Friends of RGV Reef add concrete pyramids

SOUTH PADRE ISLAND — The RGV Reef project, aimed at vastly increasing the population of red snapper and other game fish off the coast of South Texas, took a step forward June 27 with the deployment of 50, three-ton concrete pyramids to build up the high-relief portion of the artificial reef.

The project is the brainchild of the grass-roots group Friends of RGV Reef, and has attracted marine scientists studying the results of reefing on snapper populations.

The pyramids, each 8 to 10 feet tall, were transported and sunk by the 115-foot, Vietnam-era landing craft Lil’ Mo, owned by Lil’ Mo Marine Services, which donated its time and the pyramids. The structures, made by Atlantis Marine Habitats LLC, feature cavities that provide shelter for adult snapper.

“Friends” president Gary Glick said 42 of the pyramids were placed in groups of four to form a “trolling trail,” while cinderblocks will be sunk around some of the pyramids and limestone rip-rap around others to determine which is more effective at boosting snapper productivity.

Eight of the pyramids were placed at the corners of a section of seafloor where low-relief juvenile snapper “survival modules” have been placed, Glick said. The modules are slabs of concrete embedded with shells and rocks to provide shelter for the fish.

The pyramids’ cavities house data-loggers that record signals from sonic-pinging tags placed in fish stomachs by a team of marine biologists studying the data for clues to predation behavior, Glick said. Triangulation of the signals via the multiple data-loggers allows them to pinpoint where the juveniles are most likely to get eaten by larger fish.

The seafloor off the South Texas coast is naturally featureless, providing little shelter for young snapper to avoid predators, which substantially reduces the population of snapper and other game fish.

The ultimate goal of “Friends” is 1,650 acres of artificial reef composed of high-relief objects, like pyramids, combined with low- and medium-relief aspects necessary to protect fish during all stages of development leading up to adulthood. A derelict shrimp boat and tugboat sunk at the site last November are examples of ultra-high-relief reef, Glick said.

RGV Reef is located roughly 14 nautical miles north of the Brazos Santiago Pass jetties and eight nautical miles off South Padre Island.

Lil’ Mo also will donate its services for the next step: sinking 63,000 cinderblocks over 173 acres at the site for a snapper nursery. Glick characterized the company’s contributions to the project as “astounding.”

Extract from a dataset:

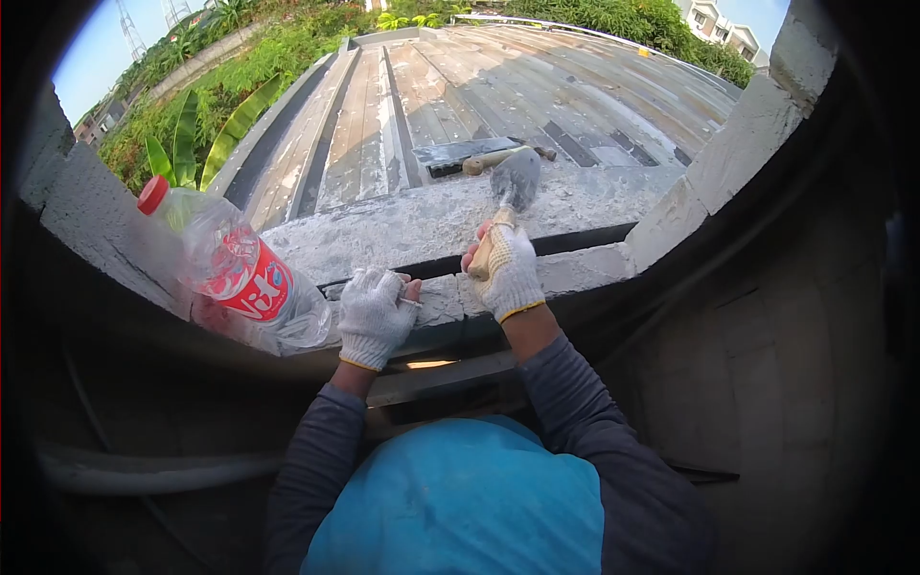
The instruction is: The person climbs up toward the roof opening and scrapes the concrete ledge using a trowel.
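Note:
My right hand [508, 273], in a white knit glove with a yellow hem, is closed round the wooden handle of a trowel [517, 179]. The trowel's grey, mortar-smeared blade points up and away from me, over the rough ledge outside. My left hand [374, 311], gloved alike with bare fingertips, rests on the block sill [441, 300] with its fingers curled in; nothing shows in it. Left of that hand, a clear plastic bottle [257, 283] with a red cap and red label leans on the sill.
A flat metal-bladed tool [465, 151] and a wooden-handled tool [494, 161] lie on the ledge beyond the trowel. Past them stretches a ribbed roof [431, 96]. Light block walls [714, 168] frame the opening on both sides. A dark gap runs behind the sill.

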The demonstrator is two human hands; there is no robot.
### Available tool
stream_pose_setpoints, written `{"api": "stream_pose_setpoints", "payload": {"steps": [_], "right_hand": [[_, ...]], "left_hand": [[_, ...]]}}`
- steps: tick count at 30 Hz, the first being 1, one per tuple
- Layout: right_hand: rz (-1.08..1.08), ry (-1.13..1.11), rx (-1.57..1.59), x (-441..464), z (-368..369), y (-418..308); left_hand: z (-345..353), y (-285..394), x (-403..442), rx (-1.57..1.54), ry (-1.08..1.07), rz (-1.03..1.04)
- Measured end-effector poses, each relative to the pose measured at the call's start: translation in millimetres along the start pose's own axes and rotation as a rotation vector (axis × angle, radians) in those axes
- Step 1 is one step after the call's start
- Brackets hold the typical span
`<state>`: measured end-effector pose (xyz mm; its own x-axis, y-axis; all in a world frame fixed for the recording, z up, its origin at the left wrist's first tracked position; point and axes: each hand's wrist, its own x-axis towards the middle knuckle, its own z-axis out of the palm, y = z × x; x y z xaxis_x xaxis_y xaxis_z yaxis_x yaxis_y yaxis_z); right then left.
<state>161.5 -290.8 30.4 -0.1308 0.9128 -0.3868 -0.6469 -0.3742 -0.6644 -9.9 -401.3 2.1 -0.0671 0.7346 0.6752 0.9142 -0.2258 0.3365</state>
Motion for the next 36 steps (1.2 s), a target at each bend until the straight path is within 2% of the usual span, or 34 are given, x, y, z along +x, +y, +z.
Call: {"api": "stream_pose_setpoints", "payload": {"steps": [2,5,8,9,12,13,14,16,18,20,21,24,25,28,29,32,34,36], "right_hand": [[0.014,-0.054,0.053,-1,6,4],[-0.019,-0.317,-0.131,-17,10,8],[0.031,-0.325,-0.037,-2,-7,7],[0.071,-0.033,0.0,3,-2,3],[-0.035,0.022,0.068,3,3,-2],[0.045,-0.112,0.192,0,-1,-2],[0.045,-0.098,0.197,-4,-3,-1],[0.062,-0.305,-0.086,-9,1,1],[0.09,-0.349,-0.104,-8,-6,2],[0.048,-0.105,-0.062,-2,-12,1],[0.0,0.127,-0.069,-6,-2,-2],[0.049,0.055,0.12,-4,-3,-10],[0.058,-0.072,0.046,-7,-6,-13],[-0.021,-0.046,-0.06,-16,-9,-18],[0.005,0.077,0.101,-2,-16,-17],[-0.048,0.042,0.167,12,-19,-19],[-0.019,0.135,0.165,3,1,-26],[-0.029,-0.155,-0.022,8,5,-32]], "left_hand": [[2,-1,3,0.002,-0.003,0.015],[2,1,0,0.008,-0.023,-0.003],[0,-1,-1,-0.002,0.001,0.004],[-1,1,0,0.007,0.0,-0.003],[-1,2,2,0.017,-0.007,-0.001],[-1,2,2,0.025,-0.013,0.003],[0,3,0,0.018,-0.026,0.006],[2,1,0,-0.001,-0.025,-0.023],[1,1,0,0.0,-0.012,-0.013],[-1,0,1,0.006,0.011,-0.009],[-2,1,3,0.014,0.011,-0.01],[0,0,4,0.001,-0.005,0.001],[0,1,2,-0.01,-0.012,0.008],[1,1,0,-0.017,-0.017,-0.015],[0,1,0,-0.014,-0.01,-0.019],[0,1,1,-0.024,0.008,-0.007],[0,1,1,-0.016,-0.012,0.004],[-1,2,2,-0.021,-0.017,0.0]]}}
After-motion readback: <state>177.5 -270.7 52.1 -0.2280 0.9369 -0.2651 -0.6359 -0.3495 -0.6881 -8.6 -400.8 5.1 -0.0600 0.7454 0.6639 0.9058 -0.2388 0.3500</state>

“Atlantis and Lil’ Mo like us,” he said. “They think that we are the future of artificial reefing, which is their primary business.”

Glick said Lil’ Mo has sunk about 6,000 Atlantis-built pyramids for the Texas Parks and Wildlife Department, and other entities such as the Coastal Conservation Association, which also helped fund the RGV Reef project. Scientists estimate that the cinderblocks alone will mean another 60,000 to 250,000 snapper making it to adulthood, he said.

“We talk about snapper because that’s where all the research is, and it’s all snapper in the scientific literature,” Glick said. “But we know that when we make things right for snapper, we make things right for all of the less-studied species.”

RGV Reef also will create habitat for fish like menhaden, or pogie, a forage fish for snapper and other popular game fish, including kingfish, bonito, ling, sailfish, tarpon and jackfish, he said. The scarcer the fish, the more hooks they encounter, the smarter they get and the harder to catch — especially for non-expert fishermen like a family on vacation, Glick said.

“The object of the game is to make enough fish that a family with kids can get out there and actually catch fish,” he said. “So what we want to do is we want dumb fish, and to have dumb fish you have to have a lot of fish.”

There’s still a long way to go, and it’s all a matter of funding, Glick said. Friends has 10,000 tons of donated concrete reef material at the Port of Brownsville ready to be sunk, for example, though hiring the barge the job requires is prohibitively expensive, he said.

“This first deployment doesn’t use up much of 1,650-acre reef, and we could really use more money to help build the reef,” Glick said. “But it’s an excellent start to growing dumb fish.”